How do I use CodeWarrior for Macintosh with Xerces
 

The directions in this file cover installing and building Xerces and ICU under the MacOS using CodeWarrior.

  1. Create a folder that will contain the Xerces and ICU distributions. For future reference we will refer to this folder as "src drop".
  2. Download and uncompress the ICU source distribution and the Xerces source distribution. You might also want to download the binary distributions because they may contain documentation not present in the source distribution. This will create two additional directories; Xerces and icu Folder. Move these folders into the "src drop" folder.
  3. Drag the Xerces folder and drop it on to the "rename file" application located in the same folder as this readme. This is a MacPerl script that renames files with names too long to fit in a HFS/HFS+ filesystem. It also searches through all of the source code and changes the #include statements to refer to the new file names.
  4. Move the MacOS folder (in the Projects folder) to "src drop:Xerces:Projects".
  5. You should be able to open the CodeWarrior project file "src drop:Xerces:Projects:MacOS:Xerces:Xerces" and build the Xerces library.
  6. You should also be able to open the CodeWarrior project file "src drop:Xerces:Projects:MacOS:icu:icu" and build the ICU library.
  7. If you wish you can create projects for and build the rest of the tools and test suites. They are not needed if you just want to use Xerces. I suggest that you use the binary data files distributed with the binary distribution of ICU instead of creating your own from the text data files in the ICE source distribution.
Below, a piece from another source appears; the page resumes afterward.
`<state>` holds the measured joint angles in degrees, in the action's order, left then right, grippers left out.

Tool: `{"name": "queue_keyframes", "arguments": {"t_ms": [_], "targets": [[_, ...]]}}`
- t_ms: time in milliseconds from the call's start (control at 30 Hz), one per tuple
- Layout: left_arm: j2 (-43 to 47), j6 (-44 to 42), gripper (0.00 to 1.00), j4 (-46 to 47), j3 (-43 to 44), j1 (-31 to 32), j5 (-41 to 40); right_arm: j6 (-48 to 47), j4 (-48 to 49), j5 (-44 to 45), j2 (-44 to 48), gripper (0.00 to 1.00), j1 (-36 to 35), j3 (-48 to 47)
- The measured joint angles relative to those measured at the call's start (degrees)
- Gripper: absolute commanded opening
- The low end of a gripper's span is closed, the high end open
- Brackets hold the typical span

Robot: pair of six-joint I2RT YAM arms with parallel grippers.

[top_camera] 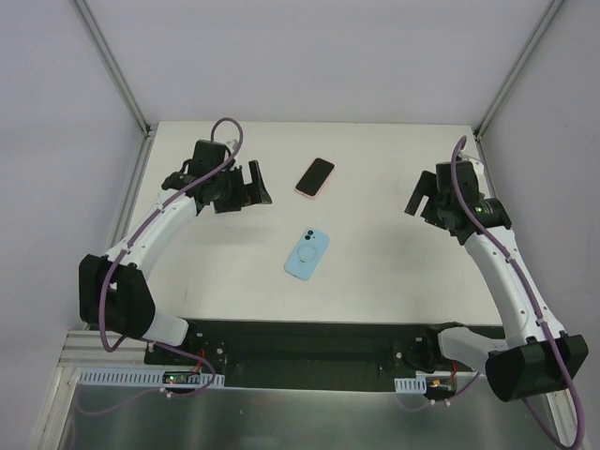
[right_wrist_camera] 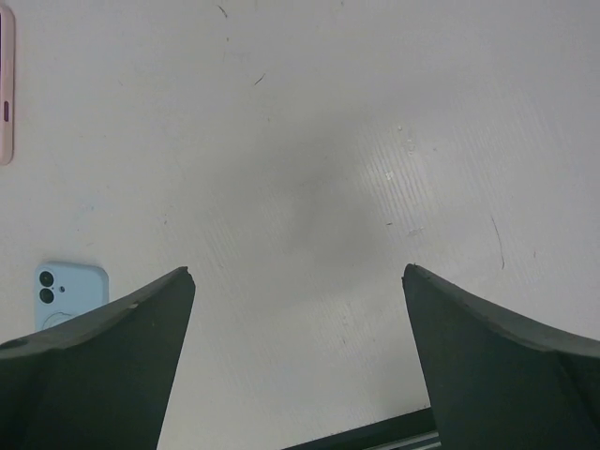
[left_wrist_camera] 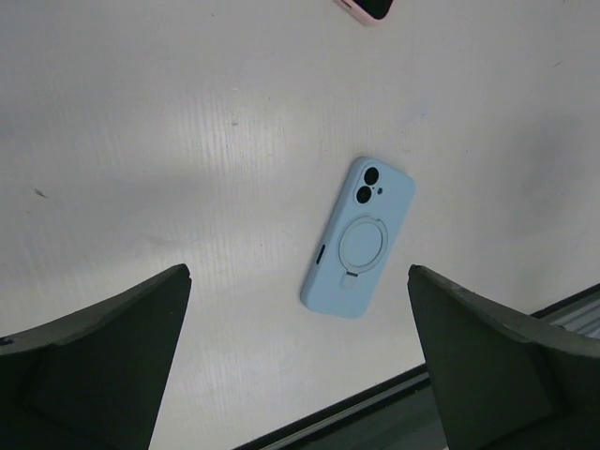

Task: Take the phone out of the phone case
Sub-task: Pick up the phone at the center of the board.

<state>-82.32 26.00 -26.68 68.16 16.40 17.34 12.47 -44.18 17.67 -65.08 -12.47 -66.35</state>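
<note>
A light blue phone case point(top_camera: 307, 254) with a ring on its back lies back-up at the middle of the table; two dark camera lenses show in its cutout. It also shows in the left wrist view point(left_wrist_camera: 359, 236) and at the left edge of the right wrist view point(right_wrist_camera: 70, 295). A pink-edged phone point(top_camera: 315, 177) with a black screen lies face-up farther back, apart from the case. My left gripper point(top_camera: 247, 187) is open and empty, held above the table left of both point(left_wrist_camera: 298, 272). My right gripper point(top_camera: 417, 198) is open and empty at the right point(right_wrist_camera: 297, 271).
The white table point(top_camera: 394, 272) has a black rail along its near edge point(top_camera: 309, 337). Metal frame posts rise at the back corners point(top_camera: 122, 84). The pink-edged phone shows at the top edge of the left wrist view point(left_wrist_camera: 367, 7) and the left edge of the right wrist view point(right_wrist_camera: 5, 84).
</note>
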Motion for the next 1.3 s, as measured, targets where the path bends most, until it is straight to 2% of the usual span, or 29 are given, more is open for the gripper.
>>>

There are some things to be aware of when creating your own projects using Xerces.

  1. You will need to link against both the ICU and Xerces libraries.
  2. The options "Always search user paths" and "Interpret DOS and Unix Paths" are very useful. Some of the code won't compile without them set.
  3. Most of the tools and test code will require slight modification to compile and run correctly (typecasts, command line parameters, etc), but it is possible to get them working correctly.
  4. You will most likely have to set up the Access Paths. The access paths in the Xerces projects should serve as a good example.

If you are having problems getting Xerces working, feel free to send an email to jbellardo@alumni.calpoly.edu. However, help will arrive only if time permits.


Is Xerces thread-safe?
 

This is not a question that has a simple yes/no answer. Here are the rules for using Xerces in a multi-threaded environment:

Within an address space, an instance of the parser may be used without restriction from a single thread, or an instance of the parser can be accessed from multiple threads, provided the application guarantees that only one thread has entered a method of the parser at any one time.

When two or more parser instances exist in a process, the instances can be used concurrently, and without external synchronization. That is, in an application containing two parsers and two threads, one pareser can be running within the first thread concurrently with the second parser running within the second thread.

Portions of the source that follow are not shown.